Task details. After locating the line that contains "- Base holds" in the records below, write out exactly that line and each line after it through the one that contains "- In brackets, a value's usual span", and nothing else.

Extracted information.
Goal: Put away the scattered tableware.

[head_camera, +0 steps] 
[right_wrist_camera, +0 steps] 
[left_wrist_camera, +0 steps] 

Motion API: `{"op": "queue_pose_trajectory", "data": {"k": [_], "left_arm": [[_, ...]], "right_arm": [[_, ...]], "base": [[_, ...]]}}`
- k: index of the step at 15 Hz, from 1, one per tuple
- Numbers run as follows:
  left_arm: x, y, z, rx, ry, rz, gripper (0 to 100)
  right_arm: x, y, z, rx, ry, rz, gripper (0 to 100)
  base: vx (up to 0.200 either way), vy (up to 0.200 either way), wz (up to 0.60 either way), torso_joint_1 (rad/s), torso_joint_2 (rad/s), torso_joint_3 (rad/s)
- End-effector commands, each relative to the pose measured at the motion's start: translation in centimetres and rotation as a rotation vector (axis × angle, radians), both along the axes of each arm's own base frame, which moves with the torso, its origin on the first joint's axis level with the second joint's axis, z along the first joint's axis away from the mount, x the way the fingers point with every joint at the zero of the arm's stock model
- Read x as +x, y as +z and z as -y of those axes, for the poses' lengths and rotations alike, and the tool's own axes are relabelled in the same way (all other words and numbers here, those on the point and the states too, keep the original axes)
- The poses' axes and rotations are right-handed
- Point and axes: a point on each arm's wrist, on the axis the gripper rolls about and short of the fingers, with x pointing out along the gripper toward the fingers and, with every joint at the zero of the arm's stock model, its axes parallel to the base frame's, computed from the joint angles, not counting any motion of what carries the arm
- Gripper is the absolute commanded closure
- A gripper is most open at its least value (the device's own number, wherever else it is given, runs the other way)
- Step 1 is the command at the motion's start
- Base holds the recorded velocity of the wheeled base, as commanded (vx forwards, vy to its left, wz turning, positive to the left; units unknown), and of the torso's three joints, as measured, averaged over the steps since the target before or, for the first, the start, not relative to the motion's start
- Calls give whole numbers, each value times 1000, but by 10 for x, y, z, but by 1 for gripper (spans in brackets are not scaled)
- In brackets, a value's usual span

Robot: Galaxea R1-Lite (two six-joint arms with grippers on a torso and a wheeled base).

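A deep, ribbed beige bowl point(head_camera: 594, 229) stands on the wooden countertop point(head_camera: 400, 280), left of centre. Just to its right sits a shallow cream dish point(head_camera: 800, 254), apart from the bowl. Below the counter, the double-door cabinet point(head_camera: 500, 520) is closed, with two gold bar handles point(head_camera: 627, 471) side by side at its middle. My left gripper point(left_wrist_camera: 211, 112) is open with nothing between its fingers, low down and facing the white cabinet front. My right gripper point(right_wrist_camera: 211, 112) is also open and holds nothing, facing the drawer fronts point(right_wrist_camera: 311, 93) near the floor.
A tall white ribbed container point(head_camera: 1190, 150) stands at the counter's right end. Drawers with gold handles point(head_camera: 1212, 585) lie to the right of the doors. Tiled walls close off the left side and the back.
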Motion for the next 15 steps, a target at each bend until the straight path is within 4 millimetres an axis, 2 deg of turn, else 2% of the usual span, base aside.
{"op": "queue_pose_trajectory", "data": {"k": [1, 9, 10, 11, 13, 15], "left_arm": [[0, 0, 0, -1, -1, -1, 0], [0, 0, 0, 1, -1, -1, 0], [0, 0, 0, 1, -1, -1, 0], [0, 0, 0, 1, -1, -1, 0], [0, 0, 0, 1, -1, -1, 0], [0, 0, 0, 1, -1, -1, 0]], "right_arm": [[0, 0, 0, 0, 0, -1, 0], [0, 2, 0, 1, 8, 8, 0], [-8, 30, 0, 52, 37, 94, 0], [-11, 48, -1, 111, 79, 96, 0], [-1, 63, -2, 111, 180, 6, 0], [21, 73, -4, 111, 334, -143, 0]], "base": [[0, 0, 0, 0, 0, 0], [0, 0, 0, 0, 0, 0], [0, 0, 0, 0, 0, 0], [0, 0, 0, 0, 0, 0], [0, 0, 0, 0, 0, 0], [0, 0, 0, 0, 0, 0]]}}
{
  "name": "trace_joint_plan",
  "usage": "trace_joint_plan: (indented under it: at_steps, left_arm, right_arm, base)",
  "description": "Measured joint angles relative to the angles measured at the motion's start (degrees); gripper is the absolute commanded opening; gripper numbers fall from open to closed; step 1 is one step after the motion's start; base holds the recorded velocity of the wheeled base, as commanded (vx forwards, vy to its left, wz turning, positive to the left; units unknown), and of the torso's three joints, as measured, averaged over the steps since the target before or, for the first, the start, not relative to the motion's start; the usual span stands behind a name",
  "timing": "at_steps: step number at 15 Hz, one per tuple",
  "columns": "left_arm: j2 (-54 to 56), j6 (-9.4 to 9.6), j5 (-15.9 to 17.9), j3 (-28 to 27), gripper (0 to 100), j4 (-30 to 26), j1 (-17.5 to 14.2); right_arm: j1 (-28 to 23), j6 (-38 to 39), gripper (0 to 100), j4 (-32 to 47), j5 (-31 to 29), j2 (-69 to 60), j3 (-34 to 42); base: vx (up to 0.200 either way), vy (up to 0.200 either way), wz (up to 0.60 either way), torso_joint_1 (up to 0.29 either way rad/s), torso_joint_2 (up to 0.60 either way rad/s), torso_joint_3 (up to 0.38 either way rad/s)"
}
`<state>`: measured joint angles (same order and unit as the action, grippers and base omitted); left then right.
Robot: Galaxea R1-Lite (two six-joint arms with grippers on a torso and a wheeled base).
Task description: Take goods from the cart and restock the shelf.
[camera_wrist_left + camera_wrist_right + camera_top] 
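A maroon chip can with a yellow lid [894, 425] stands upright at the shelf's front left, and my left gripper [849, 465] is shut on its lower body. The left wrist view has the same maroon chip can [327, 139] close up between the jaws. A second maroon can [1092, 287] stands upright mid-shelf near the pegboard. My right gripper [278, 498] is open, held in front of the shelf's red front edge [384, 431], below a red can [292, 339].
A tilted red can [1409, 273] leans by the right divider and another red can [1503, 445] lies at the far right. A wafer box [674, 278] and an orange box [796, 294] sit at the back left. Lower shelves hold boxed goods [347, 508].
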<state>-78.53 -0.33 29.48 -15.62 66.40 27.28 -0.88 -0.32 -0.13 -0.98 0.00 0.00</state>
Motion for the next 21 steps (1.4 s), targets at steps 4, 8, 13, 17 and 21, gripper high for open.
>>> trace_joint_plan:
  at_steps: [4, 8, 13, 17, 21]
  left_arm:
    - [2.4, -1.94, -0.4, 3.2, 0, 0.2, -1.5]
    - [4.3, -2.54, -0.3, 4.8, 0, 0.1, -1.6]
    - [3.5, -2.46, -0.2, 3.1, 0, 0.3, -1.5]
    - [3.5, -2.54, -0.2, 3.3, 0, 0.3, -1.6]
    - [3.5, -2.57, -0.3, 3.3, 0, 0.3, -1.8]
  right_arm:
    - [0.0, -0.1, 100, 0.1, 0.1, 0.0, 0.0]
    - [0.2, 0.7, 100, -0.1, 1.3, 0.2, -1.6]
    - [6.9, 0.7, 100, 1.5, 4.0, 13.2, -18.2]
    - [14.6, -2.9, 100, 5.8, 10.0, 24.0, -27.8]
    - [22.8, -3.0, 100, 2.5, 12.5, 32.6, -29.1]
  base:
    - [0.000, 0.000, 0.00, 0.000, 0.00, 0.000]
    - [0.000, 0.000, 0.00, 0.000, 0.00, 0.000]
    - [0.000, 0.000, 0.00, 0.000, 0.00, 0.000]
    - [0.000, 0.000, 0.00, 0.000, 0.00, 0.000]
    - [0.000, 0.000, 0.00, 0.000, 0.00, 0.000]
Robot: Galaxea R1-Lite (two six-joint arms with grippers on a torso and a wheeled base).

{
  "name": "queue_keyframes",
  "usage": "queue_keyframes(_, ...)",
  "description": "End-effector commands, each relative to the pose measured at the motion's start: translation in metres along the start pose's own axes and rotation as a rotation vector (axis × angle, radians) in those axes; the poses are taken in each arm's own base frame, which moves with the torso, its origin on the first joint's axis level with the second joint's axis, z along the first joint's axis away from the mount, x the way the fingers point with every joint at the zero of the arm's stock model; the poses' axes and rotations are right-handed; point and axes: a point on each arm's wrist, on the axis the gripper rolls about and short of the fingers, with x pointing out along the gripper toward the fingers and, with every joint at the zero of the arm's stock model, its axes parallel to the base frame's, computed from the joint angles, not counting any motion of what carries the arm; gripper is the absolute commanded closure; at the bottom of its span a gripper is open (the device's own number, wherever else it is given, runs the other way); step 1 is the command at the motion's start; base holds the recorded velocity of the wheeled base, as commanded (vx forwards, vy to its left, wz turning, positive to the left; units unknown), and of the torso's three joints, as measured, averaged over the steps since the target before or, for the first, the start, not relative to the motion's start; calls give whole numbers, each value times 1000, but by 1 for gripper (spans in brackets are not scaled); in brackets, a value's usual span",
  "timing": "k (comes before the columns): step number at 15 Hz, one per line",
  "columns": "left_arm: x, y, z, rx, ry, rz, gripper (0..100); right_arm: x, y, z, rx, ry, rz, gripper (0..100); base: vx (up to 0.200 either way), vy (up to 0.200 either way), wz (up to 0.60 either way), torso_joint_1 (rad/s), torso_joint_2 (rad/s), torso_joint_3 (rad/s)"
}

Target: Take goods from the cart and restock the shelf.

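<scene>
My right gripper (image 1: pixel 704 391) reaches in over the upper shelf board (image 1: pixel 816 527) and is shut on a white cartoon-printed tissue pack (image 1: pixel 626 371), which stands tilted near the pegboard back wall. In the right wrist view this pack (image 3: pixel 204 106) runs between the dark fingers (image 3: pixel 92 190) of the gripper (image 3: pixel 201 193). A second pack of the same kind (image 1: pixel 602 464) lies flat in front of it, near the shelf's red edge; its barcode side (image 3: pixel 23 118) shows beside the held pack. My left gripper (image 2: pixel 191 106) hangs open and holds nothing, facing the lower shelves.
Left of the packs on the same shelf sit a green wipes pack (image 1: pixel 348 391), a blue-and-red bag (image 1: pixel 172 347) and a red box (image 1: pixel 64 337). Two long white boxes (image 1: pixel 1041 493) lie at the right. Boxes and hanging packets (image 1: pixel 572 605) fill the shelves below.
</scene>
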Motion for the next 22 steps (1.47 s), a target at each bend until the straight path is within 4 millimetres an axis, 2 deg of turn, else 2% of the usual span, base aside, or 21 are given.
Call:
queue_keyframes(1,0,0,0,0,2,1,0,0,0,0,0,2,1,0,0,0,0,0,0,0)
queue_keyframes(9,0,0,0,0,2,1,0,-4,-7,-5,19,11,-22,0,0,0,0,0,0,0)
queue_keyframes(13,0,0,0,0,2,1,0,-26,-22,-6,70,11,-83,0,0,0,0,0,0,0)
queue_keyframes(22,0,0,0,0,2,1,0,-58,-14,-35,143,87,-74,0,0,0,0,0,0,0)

Result.
- Base holds the recorded velocity of the wheeled base, as commanded (vx forwards, vy to its left, wz turning, positive to the left; units unknown), and of the torso's three joints, as measured, averaged over the steps since the target before or, for the first, the start, not relative to the motion's start
- Calls give whole numbers, each value times 1000, but by 10 for x, y, z, but by 1 for gripper (spans in brackets are not scaled)
- In brackets, a value's usual span

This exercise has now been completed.